SHIRLEY HIBBERD.
[Our correspondent will also find a woodcut of the Catnach style prefixed to a pamphlet published in 1813, entitled History, Origin, and Rise of Fairlop Fair; with a History and Description of the Forests of Essex, and an Account of Mr. Daniel Day, founder of Fairlop Fair. Another tract with a similar title was published in 1795.—ED.]
TAYLOR FAMILY.
(Vol. v., p. 370.)
The first person of the name as Mayor of Worcester, occurring in 1648, is James Taylor, Esq.; in 1666, Henry Taylor, Esq.; in 1675, Rowland Taylor, Esq.; in 1731, Samuel Taylor, Esq. In 1732, James Saunders, Esq., was elected, but, dying in his mayoralty, Samuel Taylor, Esq., was re-elected, to serve the remainder of the year; and in 1737, a Samuel Taylor, Esq., was again elected, and this is no doubt the same person, making his third election.

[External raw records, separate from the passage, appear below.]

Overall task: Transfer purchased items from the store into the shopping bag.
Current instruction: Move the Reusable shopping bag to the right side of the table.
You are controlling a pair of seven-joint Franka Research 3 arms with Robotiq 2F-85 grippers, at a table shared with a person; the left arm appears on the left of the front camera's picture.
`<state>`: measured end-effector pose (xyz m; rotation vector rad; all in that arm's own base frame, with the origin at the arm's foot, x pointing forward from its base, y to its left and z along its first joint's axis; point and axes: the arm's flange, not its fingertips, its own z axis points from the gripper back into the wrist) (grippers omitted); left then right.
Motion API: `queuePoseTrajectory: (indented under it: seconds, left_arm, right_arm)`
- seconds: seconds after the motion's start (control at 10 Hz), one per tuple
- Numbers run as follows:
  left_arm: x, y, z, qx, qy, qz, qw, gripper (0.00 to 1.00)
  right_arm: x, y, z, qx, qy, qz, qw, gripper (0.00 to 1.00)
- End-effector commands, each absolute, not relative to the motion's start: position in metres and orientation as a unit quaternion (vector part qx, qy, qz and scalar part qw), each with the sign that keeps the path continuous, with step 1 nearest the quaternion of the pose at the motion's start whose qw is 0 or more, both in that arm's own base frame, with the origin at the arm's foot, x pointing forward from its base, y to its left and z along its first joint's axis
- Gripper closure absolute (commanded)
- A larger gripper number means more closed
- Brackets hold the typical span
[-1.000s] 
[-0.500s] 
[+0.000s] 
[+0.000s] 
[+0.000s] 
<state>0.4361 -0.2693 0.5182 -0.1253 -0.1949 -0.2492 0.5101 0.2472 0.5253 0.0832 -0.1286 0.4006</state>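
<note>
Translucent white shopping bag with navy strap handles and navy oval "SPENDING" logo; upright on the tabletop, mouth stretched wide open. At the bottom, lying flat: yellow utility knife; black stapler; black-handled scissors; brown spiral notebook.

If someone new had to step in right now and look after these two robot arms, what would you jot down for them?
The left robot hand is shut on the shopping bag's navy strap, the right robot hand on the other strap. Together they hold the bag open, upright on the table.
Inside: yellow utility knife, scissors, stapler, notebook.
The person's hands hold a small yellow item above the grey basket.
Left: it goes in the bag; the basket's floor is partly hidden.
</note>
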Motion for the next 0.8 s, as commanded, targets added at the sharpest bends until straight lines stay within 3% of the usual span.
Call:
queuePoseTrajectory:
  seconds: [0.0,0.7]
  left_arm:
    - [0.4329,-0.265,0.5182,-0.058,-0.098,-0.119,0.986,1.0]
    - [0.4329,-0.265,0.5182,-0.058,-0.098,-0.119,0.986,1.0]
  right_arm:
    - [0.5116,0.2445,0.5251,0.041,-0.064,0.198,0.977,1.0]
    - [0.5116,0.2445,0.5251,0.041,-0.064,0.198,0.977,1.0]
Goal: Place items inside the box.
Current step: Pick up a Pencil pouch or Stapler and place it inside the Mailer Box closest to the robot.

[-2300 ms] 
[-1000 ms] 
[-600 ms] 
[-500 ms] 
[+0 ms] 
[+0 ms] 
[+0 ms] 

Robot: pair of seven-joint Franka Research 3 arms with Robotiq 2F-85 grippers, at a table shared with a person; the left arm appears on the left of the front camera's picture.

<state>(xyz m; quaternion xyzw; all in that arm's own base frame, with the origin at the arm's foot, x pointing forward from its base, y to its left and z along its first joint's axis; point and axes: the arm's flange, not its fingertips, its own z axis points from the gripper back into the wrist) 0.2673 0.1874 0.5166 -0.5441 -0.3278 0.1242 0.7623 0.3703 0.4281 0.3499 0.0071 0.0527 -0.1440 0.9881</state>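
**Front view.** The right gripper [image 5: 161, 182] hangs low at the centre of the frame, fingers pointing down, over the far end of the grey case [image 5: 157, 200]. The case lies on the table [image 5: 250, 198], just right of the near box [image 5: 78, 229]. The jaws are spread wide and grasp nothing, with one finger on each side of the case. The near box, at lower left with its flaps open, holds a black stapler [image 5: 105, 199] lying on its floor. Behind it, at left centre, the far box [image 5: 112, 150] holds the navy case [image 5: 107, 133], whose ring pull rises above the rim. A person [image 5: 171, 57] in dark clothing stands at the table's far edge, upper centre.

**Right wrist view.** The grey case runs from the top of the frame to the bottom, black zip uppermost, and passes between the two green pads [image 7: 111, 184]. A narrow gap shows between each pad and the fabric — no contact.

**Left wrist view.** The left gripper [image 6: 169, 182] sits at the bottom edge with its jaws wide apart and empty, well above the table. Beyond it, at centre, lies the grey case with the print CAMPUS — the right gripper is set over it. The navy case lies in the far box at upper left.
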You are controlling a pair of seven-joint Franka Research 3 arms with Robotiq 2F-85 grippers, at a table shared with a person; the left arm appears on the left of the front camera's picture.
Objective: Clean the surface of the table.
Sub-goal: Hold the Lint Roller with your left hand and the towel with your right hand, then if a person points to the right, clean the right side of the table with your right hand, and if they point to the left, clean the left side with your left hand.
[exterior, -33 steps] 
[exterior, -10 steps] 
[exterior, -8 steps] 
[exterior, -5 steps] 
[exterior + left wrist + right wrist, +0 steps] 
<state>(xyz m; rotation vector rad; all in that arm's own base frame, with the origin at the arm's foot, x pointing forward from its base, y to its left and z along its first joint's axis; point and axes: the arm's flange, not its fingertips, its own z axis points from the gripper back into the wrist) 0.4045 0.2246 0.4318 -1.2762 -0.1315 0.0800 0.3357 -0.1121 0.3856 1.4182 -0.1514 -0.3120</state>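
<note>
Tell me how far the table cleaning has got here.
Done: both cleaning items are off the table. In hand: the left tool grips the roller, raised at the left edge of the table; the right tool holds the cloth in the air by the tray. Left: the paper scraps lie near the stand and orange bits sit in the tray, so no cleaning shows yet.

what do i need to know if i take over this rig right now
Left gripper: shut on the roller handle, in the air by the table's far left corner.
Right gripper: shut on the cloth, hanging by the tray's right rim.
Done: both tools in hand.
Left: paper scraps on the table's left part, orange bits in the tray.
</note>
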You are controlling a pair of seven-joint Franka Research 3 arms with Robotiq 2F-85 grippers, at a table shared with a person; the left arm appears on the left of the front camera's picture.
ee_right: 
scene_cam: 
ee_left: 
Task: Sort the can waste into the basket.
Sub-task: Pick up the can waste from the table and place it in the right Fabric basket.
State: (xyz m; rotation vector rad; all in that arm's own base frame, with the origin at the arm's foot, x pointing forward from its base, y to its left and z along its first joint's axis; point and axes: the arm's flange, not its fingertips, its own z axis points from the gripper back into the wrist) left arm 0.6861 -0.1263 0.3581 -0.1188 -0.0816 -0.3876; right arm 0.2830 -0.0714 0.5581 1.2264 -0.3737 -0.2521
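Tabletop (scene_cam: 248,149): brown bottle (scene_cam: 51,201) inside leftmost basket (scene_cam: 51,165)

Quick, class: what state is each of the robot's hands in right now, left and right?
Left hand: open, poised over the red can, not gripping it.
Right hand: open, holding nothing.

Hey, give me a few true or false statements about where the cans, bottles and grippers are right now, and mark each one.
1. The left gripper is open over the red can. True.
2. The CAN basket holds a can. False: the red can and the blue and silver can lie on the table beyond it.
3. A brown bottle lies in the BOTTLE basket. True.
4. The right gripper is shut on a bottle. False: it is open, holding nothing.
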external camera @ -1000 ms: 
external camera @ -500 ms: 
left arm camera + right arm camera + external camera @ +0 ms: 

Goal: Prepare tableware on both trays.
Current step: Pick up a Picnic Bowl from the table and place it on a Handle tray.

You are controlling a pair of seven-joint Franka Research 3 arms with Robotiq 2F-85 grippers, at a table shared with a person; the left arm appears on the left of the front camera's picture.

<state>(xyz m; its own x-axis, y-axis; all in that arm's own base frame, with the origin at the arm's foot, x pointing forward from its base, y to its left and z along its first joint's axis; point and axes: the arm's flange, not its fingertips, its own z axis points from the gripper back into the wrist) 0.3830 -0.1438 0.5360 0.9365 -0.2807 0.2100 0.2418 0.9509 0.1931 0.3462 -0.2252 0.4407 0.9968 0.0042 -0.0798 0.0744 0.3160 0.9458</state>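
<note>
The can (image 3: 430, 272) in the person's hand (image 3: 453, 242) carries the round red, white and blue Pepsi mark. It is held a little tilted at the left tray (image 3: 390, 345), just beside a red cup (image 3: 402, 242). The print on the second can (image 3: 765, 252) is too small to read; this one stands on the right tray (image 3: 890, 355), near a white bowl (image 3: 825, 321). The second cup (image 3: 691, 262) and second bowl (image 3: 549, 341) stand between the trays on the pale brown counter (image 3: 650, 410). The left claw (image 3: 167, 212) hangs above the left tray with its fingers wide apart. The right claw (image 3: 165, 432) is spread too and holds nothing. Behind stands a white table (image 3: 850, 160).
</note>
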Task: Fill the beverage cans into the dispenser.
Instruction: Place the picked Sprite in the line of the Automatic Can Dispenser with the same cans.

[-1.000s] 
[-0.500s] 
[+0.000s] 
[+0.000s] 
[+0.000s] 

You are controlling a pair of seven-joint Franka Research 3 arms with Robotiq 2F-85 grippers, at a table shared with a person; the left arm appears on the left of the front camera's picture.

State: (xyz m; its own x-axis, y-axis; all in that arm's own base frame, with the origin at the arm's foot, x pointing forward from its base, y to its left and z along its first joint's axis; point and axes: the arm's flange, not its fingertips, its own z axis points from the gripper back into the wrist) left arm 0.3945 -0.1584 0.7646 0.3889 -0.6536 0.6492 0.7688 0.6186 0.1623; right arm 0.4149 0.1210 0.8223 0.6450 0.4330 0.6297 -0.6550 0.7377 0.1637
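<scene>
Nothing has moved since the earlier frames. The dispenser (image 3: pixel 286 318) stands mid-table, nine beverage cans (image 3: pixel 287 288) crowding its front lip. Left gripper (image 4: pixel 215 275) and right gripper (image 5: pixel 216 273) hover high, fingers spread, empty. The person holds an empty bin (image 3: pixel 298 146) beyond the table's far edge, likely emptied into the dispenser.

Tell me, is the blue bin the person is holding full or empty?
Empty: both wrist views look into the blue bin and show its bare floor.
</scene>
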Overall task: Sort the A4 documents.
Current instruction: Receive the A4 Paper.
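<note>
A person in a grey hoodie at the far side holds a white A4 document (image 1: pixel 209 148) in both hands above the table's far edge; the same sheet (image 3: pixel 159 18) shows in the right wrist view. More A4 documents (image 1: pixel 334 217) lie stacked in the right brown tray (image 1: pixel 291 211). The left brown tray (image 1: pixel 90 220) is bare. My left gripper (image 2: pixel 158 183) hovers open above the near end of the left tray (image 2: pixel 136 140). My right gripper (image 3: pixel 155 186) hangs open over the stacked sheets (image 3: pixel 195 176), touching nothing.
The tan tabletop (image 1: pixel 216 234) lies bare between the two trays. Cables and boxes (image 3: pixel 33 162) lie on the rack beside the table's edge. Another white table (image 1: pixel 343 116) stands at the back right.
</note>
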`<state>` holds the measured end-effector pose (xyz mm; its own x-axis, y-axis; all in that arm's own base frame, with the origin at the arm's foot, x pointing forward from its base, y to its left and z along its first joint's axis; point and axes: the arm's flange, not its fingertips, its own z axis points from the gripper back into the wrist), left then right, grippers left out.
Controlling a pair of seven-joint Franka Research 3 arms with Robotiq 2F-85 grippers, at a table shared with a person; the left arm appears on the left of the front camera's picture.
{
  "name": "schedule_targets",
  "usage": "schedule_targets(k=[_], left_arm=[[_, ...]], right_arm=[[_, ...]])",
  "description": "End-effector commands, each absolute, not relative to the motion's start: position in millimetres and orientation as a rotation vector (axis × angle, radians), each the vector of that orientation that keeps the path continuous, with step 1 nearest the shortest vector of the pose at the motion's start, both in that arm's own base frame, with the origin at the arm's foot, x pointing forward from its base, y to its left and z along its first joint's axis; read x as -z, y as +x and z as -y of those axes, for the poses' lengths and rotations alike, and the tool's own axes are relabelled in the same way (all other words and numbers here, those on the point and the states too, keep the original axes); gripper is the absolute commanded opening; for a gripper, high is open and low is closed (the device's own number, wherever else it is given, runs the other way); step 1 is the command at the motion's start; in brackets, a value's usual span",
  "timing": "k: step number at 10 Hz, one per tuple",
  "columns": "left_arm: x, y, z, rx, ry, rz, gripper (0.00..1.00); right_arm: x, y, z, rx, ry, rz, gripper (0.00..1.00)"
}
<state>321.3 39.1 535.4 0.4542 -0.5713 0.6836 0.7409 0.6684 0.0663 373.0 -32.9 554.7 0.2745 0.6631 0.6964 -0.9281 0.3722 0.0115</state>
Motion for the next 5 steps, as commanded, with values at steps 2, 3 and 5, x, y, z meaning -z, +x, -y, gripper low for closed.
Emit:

It is, I think, evident from the following, which may be found in Green's History of that city, vol. ii. p. 106. of Appendix, that their burial-place was in a vault at the west end of the north aisle of St. Helen's Church:—
"Opposite the pulpit—Richard Taylor, Alderman of this city, died Nov. 11th, 1754, aged sixty-eight. There are several more of the same family interred under this stone."
In 1718, a Mr. Thomas Taylor, lay clerk, and in 1719, Elizabeth, wife of Mr. Thomas Taylor, a lay clerk of this church (Worcester Cathedral), were buried therein.
I think it very probable, from the orthography of the names being alike, that the above parties were connected by family ties.
I do not find, either in my own MS., in Green's History, or any other work, memorials of the same name in any other of the Worcester churches.
Nash, in his County History, gives the arms of Taylor of Welland, a small village near Upton-on-Severn: "sable, a lion passant, argent."